[Data shown Boundary: Start]

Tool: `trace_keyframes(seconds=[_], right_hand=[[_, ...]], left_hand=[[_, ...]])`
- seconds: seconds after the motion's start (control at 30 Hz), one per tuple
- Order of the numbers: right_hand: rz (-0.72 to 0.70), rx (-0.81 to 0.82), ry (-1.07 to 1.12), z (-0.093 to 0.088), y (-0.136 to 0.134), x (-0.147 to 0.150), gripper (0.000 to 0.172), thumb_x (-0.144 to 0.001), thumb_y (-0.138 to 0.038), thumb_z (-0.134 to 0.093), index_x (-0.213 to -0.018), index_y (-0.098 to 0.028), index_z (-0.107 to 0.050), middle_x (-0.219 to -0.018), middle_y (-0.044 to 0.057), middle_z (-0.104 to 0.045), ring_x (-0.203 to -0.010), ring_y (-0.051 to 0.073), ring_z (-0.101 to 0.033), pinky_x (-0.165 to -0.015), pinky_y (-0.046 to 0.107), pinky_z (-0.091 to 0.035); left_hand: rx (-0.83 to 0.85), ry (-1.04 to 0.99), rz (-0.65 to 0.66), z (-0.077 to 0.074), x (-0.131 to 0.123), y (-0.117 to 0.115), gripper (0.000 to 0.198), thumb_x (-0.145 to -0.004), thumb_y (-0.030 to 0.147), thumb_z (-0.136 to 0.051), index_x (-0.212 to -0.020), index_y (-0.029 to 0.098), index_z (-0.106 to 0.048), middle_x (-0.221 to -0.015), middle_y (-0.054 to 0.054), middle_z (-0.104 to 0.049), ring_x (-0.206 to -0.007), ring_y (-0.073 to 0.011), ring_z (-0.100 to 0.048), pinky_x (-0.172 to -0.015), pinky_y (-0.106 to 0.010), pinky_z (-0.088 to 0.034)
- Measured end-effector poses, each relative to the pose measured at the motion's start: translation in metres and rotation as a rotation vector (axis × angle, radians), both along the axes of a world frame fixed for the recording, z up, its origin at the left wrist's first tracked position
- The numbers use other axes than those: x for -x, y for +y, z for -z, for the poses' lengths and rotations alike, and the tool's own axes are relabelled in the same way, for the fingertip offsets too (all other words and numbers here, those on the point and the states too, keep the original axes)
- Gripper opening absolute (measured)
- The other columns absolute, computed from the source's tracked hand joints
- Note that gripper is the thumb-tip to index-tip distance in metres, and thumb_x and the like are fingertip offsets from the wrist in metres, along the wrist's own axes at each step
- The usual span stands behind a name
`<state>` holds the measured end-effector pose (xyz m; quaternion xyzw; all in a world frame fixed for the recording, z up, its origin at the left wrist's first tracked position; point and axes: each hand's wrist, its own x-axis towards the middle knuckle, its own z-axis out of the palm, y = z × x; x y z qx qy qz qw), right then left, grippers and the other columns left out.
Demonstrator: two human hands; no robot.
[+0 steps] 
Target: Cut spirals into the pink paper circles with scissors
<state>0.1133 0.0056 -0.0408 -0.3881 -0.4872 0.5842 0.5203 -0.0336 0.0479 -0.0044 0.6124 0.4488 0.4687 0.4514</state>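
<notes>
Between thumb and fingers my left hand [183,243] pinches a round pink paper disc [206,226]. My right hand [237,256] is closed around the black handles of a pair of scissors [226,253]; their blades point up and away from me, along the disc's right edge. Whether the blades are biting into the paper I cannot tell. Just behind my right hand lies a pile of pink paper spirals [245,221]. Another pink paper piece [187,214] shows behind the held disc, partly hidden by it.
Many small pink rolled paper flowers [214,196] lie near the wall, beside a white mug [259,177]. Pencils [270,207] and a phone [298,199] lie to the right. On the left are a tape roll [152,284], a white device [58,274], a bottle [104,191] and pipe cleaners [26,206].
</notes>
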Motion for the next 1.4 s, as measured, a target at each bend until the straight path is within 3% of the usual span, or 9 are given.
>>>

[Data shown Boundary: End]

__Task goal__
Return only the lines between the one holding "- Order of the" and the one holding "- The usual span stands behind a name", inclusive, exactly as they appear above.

__Response__
- Order of the numbers: right_hand: rz (-0.72 to 0.70), rx (-0.81 to 0.82), ry (-1.07 to 1.12), z (-0.093 to 0.088), y (-0.136 to 0.134), x (-0.147 to 0.150), gripper (0.000 to 0.172), thumb_x (-0.144 to 0.001), thumb_y (-0.138 to 0.038), thumb_z (-0.134 to 0.093), index_x (-0.213 to -0.018), index_y (-0.098 to 0.028), index_z (-0.107 to 0.050), middle_x (-0.219 to -0.018), middle_y (-0.044 to 0.057), middle_z (-0.104 to 0.045), ring_x (-0.203 to -0.010), ring_y (-0.051 to 0.073), ring_z (-0.101 to 0.033), pinky_x (-0.165 to -0.015), pinky_y (-0.046 to 0.107), pinky_z (-0.091 to 0.035); left_hand: rx (-0.83 to 0.85), ry (-1.04 to 0.99), rz (-0.65 to 0.66), z (-0.077 to 0.074), x (-0.131 to 0.123), y (-0.117 to 0.115), gripper (0.000 to 0.198), thumb_x (-0.145 to -0.004), thumb_y (-0.030 to 0.147), thumb_z (-0.136 to 0.051), index_x (-0.212 to -0.020), index_y (-0.029 to 0.098), index_z (-0.106 to 0.048), middle_x (-0.221 to -0.015), middle_y (-0.054 to 0.054), middle_z (-0.104 to 0.049), ring_x (-0.206 to -0.007), ring_y (-0.073 to 0.011), ring_z (-0.100 to 0.048), pinky_x (-0.172 to -0.015), pinky_y (-0.106 to 0.010), pinky_z (-0.088 to 0.034)
- Measured end-effector poses, each relative to the pose measured at the motion's start: translation in metres and rotation as a rotation vector (axis × angle, radians), both along the axes of a world frame fixed for the recording, z up, its origin at the left wrist's first tracked position
- The numbers use other axes than those: x for -x, y for +y, z for -z, for the poses' lengths and rotations alike, and the tool's own axes are relabelled in the same way, for the fingertip offsets too (all other words and numbers here, those on the point and the states too, keep the original axes)
- Gripper opening absolute (measured)
- The other columns absolute, computed from the source's tracked hand joints
- Note that gripper is the thumb-tip to index-tip distance in metres, and thumb_x and the like are fingertip offsets from the wrist in metres, along the wrist's own axes at each step
- The usual span stands behind a name

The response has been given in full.